● **Exercise objective**
Answer with one number only: how many lines in this material contain the word "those"?

● **Source data**

<<<<

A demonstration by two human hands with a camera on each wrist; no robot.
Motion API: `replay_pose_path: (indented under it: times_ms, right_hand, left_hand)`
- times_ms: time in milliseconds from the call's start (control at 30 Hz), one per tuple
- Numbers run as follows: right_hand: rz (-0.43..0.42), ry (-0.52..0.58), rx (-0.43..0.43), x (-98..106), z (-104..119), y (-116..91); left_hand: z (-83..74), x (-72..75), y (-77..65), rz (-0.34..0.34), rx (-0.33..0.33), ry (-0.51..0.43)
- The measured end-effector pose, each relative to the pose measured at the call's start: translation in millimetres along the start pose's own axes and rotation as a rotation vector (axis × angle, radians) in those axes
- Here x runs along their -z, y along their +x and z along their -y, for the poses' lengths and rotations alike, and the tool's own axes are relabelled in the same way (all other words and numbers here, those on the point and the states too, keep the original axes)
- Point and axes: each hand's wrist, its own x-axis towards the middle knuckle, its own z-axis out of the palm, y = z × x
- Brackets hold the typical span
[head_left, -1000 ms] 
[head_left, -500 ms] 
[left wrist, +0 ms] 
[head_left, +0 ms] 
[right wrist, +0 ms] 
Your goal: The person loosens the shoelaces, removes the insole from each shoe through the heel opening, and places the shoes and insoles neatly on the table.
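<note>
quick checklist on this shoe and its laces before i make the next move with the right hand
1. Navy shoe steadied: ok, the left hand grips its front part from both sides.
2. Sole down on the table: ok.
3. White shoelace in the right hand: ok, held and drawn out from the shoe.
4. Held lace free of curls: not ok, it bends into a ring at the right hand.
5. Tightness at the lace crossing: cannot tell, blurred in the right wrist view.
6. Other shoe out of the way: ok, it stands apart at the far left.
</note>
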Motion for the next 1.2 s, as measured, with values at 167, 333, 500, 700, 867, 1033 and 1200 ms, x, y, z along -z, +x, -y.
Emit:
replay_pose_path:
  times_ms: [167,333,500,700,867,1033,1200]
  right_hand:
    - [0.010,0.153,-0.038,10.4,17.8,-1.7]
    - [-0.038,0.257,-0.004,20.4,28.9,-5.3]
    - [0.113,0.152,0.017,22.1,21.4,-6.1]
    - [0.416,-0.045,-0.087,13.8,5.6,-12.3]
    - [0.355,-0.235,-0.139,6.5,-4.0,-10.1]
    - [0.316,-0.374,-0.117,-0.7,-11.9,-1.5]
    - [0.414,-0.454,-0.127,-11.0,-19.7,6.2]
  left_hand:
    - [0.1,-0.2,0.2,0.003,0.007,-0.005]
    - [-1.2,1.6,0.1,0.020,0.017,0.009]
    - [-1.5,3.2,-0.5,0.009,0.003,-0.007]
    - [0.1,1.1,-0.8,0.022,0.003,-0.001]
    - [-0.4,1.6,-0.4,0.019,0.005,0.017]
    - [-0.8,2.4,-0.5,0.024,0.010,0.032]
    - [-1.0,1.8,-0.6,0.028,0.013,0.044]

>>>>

● **The completed task**
2